Beneath this instruction is a listing; print exactly the lines in it starting at the line that contains "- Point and" and going through the line that contains "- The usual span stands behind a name".
--*--
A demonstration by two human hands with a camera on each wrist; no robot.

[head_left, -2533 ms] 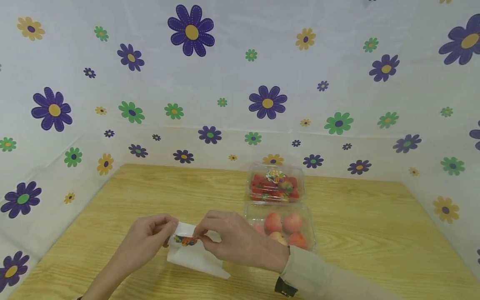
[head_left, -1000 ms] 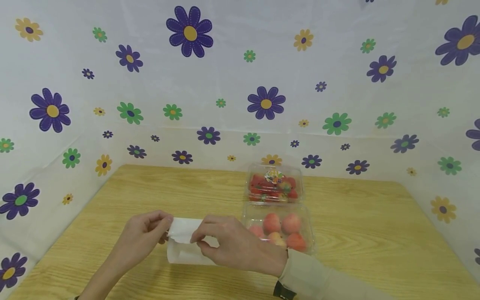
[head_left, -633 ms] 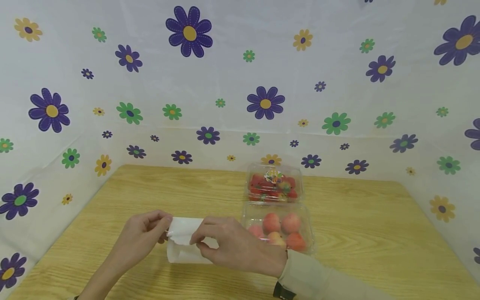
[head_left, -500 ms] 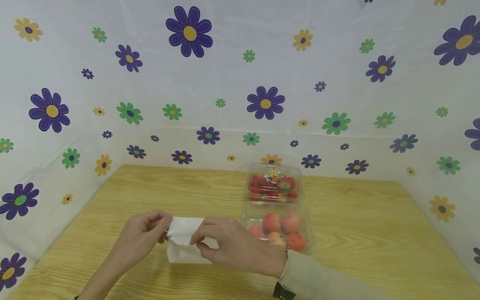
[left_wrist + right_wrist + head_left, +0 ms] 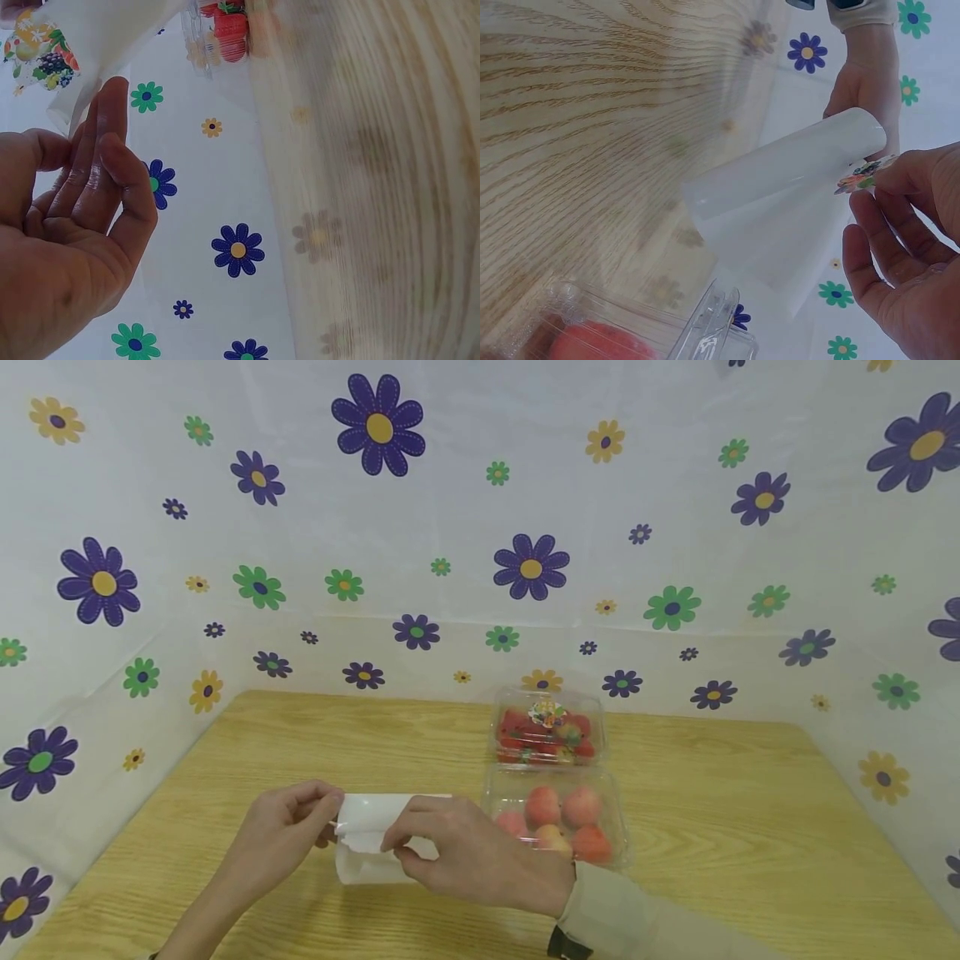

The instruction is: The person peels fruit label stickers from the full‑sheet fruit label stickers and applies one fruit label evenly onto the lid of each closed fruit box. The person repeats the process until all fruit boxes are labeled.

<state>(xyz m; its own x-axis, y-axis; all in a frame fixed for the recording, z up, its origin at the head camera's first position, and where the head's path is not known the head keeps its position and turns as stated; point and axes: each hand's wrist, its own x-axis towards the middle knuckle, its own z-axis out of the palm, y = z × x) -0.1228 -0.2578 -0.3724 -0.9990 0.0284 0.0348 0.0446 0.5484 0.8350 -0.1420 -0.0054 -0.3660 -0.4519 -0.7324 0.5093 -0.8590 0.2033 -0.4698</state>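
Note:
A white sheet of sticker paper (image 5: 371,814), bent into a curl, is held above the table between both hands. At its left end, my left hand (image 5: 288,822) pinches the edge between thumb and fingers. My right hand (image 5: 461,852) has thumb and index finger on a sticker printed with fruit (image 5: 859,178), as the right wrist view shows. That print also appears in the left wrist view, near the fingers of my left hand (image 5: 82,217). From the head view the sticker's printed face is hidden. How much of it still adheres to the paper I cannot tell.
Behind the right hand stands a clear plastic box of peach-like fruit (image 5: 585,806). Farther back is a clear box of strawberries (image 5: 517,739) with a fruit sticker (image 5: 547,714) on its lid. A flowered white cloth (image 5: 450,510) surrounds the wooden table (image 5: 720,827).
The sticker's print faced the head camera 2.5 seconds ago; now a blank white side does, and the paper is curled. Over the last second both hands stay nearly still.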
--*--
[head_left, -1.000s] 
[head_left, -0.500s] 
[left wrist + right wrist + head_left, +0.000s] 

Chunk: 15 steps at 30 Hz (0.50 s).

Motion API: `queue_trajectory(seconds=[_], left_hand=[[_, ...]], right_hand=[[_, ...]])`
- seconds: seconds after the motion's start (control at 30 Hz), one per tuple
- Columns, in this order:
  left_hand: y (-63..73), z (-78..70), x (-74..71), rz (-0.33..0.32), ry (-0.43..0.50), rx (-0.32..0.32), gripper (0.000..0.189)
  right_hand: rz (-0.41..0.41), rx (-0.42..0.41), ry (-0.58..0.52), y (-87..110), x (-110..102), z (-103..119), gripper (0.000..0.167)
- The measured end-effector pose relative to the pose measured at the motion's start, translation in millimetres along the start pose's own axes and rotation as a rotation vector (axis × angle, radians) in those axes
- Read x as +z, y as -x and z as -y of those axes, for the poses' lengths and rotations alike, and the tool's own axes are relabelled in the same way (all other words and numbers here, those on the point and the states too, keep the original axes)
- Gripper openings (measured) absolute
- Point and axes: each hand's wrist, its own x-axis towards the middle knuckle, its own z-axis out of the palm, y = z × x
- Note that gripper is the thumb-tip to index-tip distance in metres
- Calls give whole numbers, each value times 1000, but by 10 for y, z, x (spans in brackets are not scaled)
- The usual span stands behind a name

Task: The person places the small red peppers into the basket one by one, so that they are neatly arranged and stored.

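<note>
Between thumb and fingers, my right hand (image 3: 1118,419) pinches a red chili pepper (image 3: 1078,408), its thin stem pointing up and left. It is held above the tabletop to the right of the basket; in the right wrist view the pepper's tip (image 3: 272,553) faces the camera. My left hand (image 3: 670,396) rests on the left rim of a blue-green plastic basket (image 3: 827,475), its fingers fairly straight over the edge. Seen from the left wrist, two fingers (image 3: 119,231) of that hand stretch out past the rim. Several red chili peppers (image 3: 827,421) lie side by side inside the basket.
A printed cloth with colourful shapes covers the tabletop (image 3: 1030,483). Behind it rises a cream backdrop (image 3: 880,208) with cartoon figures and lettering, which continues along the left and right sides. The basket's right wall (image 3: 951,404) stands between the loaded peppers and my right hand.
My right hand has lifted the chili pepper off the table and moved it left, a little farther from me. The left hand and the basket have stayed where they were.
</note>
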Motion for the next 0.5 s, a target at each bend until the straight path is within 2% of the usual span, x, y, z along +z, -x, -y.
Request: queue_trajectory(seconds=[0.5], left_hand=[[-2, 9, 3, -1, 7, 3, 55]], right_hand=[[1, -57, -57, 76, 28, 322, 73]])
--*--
• SOLUTION TO THIS PROBLEM:
- Point and axes: each hand's wrist, its own x-axis towards the middle knuckle, its own z-axis out of the palm, y = z × x
- Note that gripper is the thumb-tip to index-tip distance in metres
- Calls give whole numbers, each value times 1000, but by 10 for y, z, x (spans in brackets are not scaled)
- The usual span stands behind a name

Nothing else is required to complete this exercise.